The Marquess (26 page)

Read The Marquess Online

Authors: Patricia Rice

Tags: #England, #regency romance

BOOK: The Marquess
6.33Mb size Format: txt, pdf, ePub

She didn’t seek physical beauty. She didn’t know
what she sought other than Blanche’s safety. She wanted to cower into the
pillows as Effingham kneeled on the bed’s edge, but she wouldn’t
let him see fear. That’s what he expected to see. Reaching beyond
herself, thinking only of him, Dillian held out her arms and welcomed him to
her embrace.

She avoided looking as his manhood stiffened. That part of
him still frightened her. But the caress of his fingers on her breast as he lay
down beside her thrilled her beyond any joy she had ever experienced. She
arched upward for more, and he rewarded her with a slightly one-sided smile.
She clung to the bleak look of pain and desire in his eyes, searching for
something more, something too deeply hidden for him to reveal.

“You may despise military men, madam, but you’re
as brave as any soldier,” he praised her gruffly. “And too trusting
by far. Come here. I’ll not wait any longer.”

He frightened her with those words, but Dillian came into
the strength of his bare arms as ordered, not knowing the meaning of retreat.
Effingham lay beside her and kissed her mouth while caressing her breast. Then,
when she relaxed, he bent and took her nipple between his lips.

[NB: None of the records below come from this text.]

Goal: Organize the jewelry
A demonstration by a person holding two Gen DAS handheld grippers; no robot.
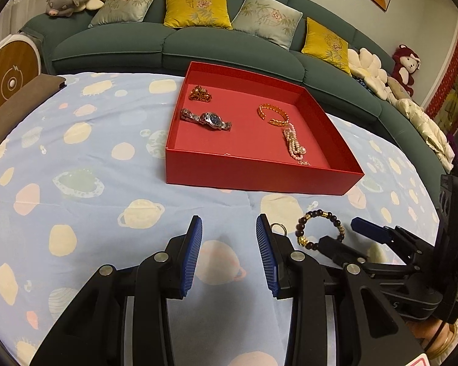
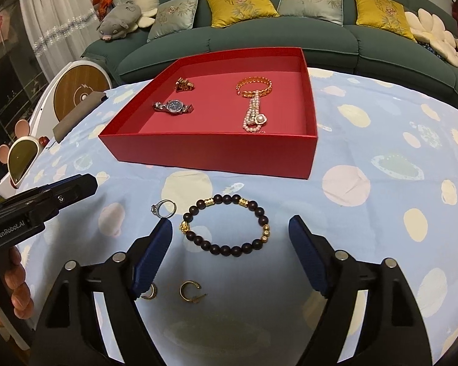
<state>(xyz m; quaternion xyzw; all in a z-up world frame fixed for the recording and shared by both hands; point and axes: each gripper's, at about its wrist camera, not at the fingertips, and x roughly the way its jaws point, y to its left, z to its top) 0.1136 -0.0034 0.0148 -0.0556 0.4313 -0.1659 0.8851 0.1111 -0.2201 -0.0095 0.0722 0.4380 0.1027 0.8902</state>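
In the left wrist view, the left gripper (image 1: 229, 228) stands parted over bare tablecloth (image 1: 91, 158), holding nothing; the ring (image 1: 278, 228) lies just beside its right finger, the beaded bracelet (image 1: 320, 227) further right. In the right wrist view, the right gripper (image 2: 230, 228) gapes wide with the beaded bracelet (image 2: 226, 224) lying untouched between its fingers, the red box (image 2: 210, 152) beyond.

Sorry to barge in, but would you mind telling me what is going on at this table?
A person is sorting jewelry into a red box with a handheld tool in each hand. A watch, a gold bangle and a pearl strand already lie inside. The right tool is open around a dark bead bracelet on the cloth, not gripping it. The left tool is open and empty beside a ring. Two hoop earrings remain too.
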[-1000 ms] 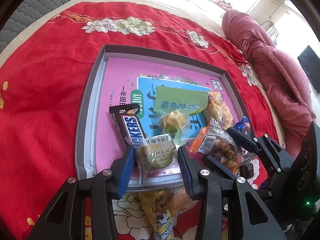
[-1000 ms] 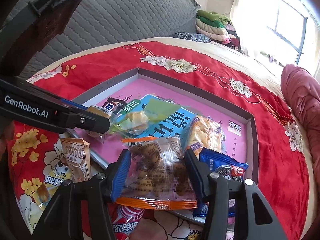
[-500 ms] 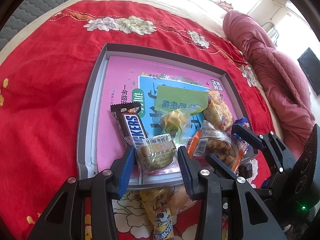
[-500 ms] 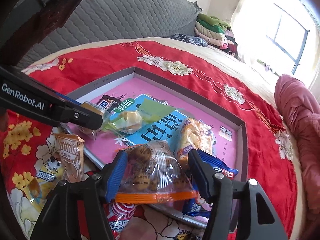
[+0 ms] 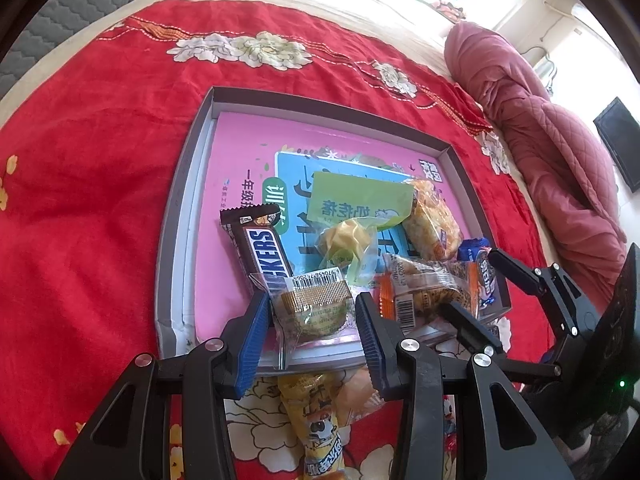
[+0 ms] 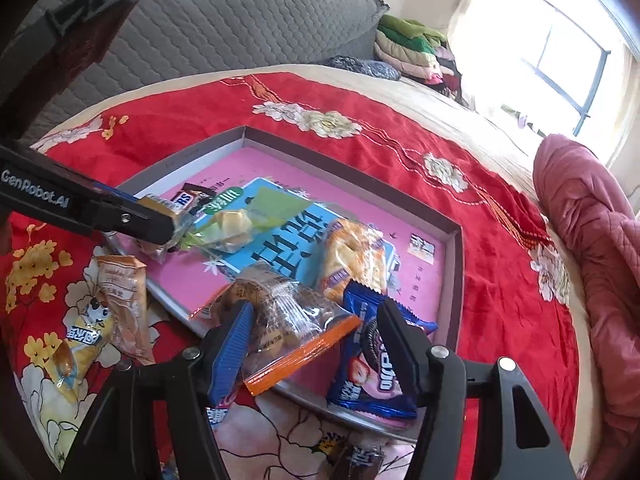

Dillian nearly arched from his arms as the electricity of
that touch shot through her. The marquess growled his approval of this success
and moved on to the other breast, caressing the first one with agile fingers
until Dillian thought she would melt into a puddle of hot wax. The scent of
snuffed candles drifted through the room, mixing with the musky smell of his
skin and their combined ardor. The worn sheet rubbed against her back as he
pressed her down, but she only noticed the strength of the arms and legs
pinning her against the mattress.

The marquess’s lean elegance disguised his sheer
physical power. Dillian couldn’t move unless he let her. She raised her
arms to the hard curve of his shoulders, and he pressed more kisses to her
mouth in return, but they both knew these gentle caresses merely prolonged the
inevitable.

The heat of desire throbbed through them in every place
flesh touched flesh. When he inserted his knees between her thighs, she
stiffened, but he caught her hands between his and bent to kiss her nipples
once more. This time, her legs parted of their own accord, to ease the stabbing
ache of desire between her thighs.

He held her wrists, covering her mouth with his until she
writhed with the depth of his kiss. Her powerlessness made her tense, but then
he lifted himself to seduce her breasts once again, and she relaxed, giving
herself up to the pleasure. That’s when he impaled her.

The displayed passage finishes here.